**Your task:** From the first line of the data below through the line holding "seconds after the", write out each line exactly as it stands.

**Available data:**

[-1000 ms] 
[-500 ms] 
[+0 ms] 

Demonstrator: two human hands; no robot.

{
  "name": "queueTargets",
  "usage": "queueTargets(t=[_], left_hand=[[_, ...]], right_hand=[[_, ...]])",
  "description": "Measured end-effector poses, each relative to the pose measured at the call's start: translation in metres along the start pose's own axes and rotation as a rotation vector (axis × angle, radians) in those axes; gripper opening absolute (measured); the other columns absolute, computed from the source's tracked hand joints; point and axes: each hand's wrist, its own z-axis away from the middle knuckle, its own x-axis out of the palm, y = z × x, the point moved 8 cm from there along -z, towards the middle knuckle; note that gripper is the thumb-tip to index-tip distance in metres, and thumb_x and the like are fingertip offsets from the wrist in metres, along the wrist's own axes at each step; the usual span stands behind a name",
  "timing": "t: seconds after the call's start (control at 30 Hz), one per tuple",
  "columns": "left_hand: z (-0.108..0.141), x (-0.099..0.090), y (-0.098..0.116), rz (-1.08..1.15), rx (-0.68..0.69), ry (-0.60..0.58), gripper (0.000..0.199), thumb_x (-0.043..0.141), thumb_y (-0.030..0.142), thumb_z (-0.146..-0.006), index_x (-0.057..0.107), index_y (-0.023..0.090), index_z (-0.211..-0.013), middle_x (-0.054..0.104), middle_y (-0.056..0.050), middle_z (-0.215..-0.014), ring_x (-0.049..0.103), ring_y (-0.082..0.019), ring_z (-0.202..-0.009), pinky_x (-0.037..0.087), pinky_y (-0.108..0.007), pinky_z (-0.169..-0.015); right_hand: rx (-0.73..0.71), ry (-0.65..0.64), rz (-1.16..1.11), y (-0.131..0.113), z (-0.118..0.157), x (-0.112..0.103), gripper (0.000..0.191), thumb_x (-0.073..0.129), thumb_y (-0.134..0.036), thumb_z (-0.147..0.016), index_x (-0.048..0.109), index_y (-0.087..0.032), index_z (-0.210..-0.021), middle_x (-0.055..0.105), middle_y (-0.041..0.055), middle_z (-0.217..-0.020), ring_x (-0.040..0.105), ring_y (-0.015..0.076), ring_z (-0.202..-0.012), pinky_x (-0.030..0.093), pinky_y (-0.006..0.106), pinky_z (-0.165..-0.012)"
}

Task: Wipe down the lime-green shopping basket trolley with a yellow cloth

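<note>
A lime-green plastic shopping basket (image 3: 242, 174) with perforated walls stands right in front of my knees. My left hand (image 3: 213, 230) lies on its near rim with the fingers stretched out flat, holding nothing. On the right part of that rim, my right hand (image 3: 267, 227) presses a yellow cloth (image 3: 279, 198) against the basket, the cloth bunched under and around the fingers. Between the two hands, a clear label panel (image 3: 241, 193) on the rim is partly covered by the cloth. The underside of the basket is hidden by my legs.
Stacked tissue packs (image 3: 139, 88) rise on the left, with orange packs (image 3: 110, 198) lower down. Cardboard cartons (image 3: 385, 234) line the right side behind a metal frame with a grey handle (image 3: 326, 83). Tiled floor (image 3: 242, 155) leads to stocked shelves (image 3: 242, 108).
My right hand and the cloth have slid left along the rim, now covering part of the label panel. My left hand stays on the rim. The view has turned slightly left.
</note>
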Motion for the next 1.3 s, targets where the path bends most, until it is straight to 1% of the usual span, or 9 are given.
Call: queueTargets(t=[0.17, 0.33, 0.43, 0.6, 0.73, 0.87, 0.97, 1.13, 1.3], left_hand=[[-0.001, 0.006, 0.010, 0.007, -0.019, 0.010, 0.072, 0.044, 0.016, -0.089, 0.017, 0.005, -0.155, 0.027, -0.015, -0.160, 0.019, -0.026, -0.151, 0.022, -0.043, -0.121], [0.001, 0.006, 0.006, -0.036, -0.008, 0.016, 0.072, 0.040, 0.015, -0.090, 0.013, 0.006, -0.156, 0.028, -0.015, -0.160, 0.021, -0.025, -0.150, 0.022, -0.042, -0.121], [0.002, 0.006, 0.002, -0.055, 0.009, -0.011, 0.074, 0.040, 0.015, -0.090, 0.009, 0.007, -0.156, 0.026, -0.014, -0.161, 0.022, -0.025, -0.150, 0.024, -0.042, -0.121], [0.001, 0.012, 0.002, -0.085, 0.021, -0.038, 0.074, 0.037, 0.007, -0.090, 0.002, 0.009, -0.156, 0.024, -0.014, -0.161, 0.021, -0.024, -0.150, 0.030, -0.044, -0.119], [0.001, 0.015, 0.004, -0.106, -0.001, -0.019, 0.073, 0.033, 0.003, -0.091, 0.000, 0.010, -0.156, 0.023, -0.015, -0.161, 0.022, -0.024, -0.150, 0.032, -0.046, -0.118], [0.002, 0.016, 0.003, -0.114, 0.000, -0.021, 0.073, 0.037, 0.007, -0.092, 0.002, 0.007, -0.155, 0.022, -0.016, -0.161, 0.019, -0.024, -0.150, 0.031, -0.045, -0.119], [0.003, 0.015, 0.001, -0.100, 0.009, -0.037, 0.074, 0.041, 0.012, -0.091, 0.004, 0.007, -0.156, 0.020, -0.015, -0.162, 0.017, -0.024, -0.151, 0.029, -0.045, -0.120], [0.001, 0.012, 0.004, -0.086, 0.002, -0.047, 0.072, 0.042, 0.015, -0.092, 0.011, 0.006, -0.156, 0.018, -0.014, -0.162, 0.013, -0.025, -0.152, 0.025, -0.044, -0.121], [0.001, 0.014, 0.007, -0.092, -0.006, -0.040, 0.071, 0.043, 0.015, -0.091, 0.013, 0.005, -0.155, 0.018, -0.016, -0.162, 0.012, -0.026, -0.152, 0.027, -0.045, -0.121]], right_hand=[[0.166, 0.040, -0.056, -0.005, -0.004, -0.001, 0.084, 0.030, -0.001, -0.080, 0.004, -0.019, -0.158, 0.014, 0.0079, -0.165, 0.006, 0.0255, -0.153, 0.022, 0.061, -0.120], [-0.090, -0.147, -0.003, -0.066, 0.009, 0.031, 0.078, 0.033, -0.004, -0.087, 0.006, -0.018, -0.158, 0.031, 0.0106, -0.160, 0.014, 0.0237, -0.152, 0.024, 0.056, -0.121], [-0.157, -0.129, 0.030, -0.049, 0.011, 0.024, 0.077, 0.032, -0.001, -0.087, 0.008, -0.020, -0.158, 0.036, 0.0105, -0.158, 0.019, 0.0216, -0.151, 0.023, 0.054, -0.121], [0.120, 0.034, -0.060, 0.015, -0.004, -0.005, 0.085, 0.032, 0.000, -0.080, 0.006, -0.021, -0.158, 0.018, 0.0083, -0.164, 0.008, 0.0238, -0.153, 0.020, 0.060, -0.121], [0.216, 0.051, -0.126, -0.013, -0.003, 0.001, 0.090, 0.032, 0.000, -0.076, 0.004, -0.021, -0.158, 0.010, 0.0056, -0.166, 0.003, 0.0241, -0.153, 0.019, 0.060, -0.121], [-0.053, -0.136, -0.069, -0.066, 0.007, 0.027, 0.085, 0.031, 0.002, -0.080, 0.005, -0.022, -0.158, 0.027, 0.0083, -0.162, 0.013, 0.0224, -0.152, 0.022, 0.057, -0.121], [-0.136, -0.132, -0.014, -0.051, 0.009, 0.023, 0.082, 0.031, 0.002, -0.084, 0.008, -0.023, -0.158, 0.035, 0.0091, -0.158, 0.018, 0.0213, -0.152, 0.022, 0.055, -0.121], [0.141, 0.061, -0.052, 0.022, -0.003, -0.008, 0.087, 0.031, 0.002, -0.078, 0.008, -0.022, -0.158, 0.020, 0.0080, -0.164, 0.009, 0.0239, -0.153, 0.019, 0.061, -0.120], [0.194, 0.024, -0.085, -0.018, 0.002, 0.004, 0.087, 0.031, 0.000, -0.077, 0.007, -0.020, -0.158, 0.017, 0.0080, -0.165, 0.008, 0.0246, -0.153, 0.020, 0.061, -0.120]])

**Response for this exercise:**
[-1000 ms] 
[-500 ms] 
[+0 ms] 

Demonstrator: two human hands; no robot.

{
  "name": "queueTargets",
  "usage": "queueTargets(t=[_], left_hand=[[_, ...]], right_hand=[[_, ...]])",
  "description": "Measured end-effector poses, each relative to the pose measured at the call's start: translation in metres along the start pose's own axes and rotation as a rotation vector (axis × angle, radians) in those axes; gripper opening absolute (measured); the other columns absolute, computed from the source's tracked hand joints; point and axes: each hand's wrist, its own z-axis away from the middle knuckle, its own x-axis out of the palm, y = z × x, the point moved 8 cm from there along -z, towards the middle knuckle; note that gripper is the thumb-tip to index-tip distance in metres, and thumb_x and the like are fingertip offsets from the wrist in metres, along the wrist's own axes at each step; the usual span stands behind a name",
  "timing": "t: seconds after the call's start (control at 30 Hz), one per tuple",

There is nothing more to the answer.